Republican discourse generally splits along this line between the power of ideas or force, between those who stress either the ideological or the socioeconomic origin of America's political structures and practices. This dividing line has tangible geopolitical consequences. It creates a gulf between the rhetoric of republican liberty and social and political realities, making republican ideology partly to blame for the fiasco in Iraq.2 Lacking a suitable argument for the war, the patriotic myth of the American Revolution became the template for the overthrow of tyranny and the birth of an Iraqi Republic. Moreover, once occupying Iraq with its military and bureaucratic forces, the US attempted to reconcile its republican rhetoric—in a shadow war of propaganda for the "hearts and minds" of the Muslim world—with the formidable task of building a government and shaping their brand of civil society.

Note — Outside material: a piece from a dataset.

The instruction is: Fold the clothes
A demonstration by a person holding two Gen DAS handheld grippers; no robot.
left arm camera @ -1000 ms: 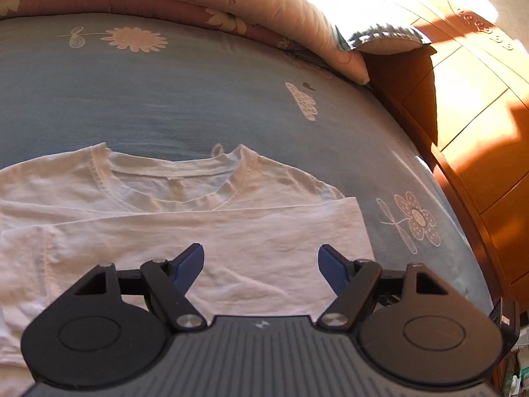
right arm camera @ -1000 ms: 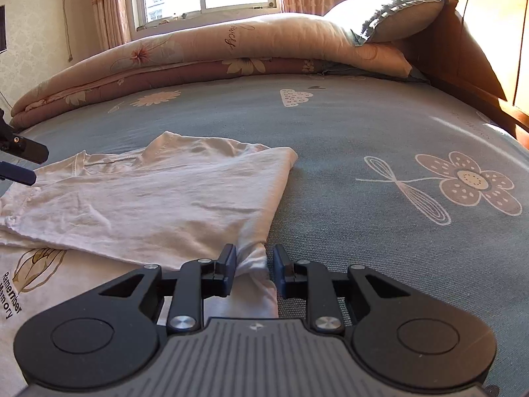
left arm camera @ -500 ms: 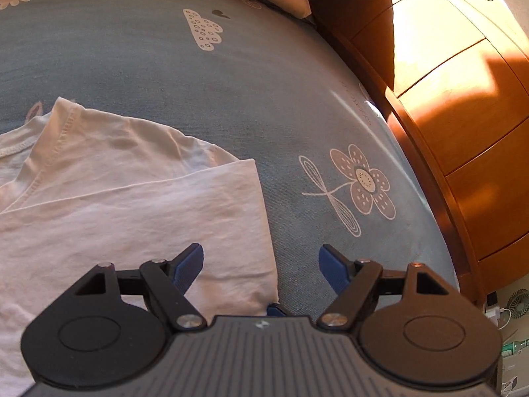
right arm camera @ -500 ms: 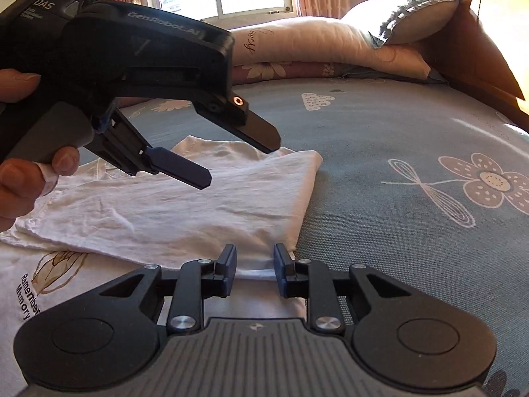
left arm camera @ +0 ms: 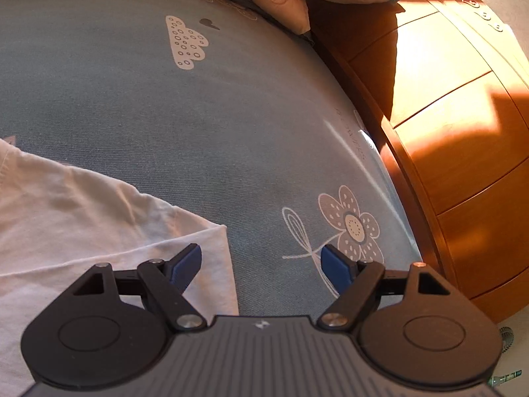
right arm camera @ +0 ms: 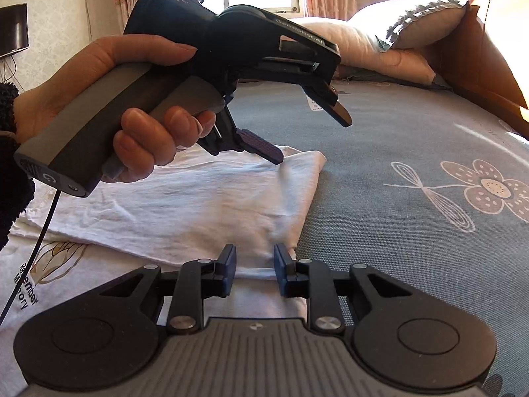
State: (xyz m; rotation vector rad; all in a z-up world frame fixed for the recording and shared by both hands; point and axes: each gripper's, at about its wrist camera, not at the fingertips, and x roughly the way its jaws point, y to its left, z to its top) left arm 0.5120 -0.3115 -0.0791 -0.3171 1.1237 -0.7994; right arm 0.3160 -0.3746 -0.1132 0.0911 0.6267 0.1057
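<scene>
Left gripper (left arm camera: 261,263) now past shirt (left arm camera: 82,218) corner

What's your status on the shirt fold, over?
Left hand-held gripper jaws opening over far corner of white shirt, nothing gripped. Right hand-held gripper narrow around near folded edge, grip unclear. No obstruction seen.

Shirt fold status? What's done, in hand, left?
Done: one side of the white T-shirt is folded over itself, flat on the bed. In hand: right claw at the fold's near corner, cloth between its jaws, grip unclear; left claw, jaws opening, over the far corner, nothing clamped. Left: likely the remaining folds; the printed front lies unfolded.
</scene>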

Over two centuries ago in the new US, ruling elites faced a similar problem. Their belief in the achievements of the Revolution and in their republican characters could not resolve the social and political ills of slavery and Indian dispossession (the ideology of white individualism with sacrosanct property interests actually exacerbated these ills). So, too, in the new Iraq, social and political tensions made a mockery of US officials and their attempts to reprise the Founders' roles as virtuous republican characters.

For over a century, an occasionally fractious debate between the power of ideas and the power of socioeconomic factors has dominated the historiography of republicanism.3 From the late 1950s through the 1990s, republican ideology triumphed, particularly among literary and cultural critics. Represented by the pioneering work of Bernard Bailyn, Gordon Wood, and Jack P. Greene, the "republican school" focused on an intellectual heritage with deep roots in the Roman republic and in seventeenth- and eighteenth-century Europe. Scholars traced the trans-Atlantic migrations of the republican tradition, particularly the eighteenth-century strand of "libertarian thought" and the "dissenting tradition," from England to America during the colonial period. Reconstituting the political culture of the revolutionary generation, they explained how the specific evolutions of eighteenth-century intellectual life were the structural basis for an "American" government and republican society.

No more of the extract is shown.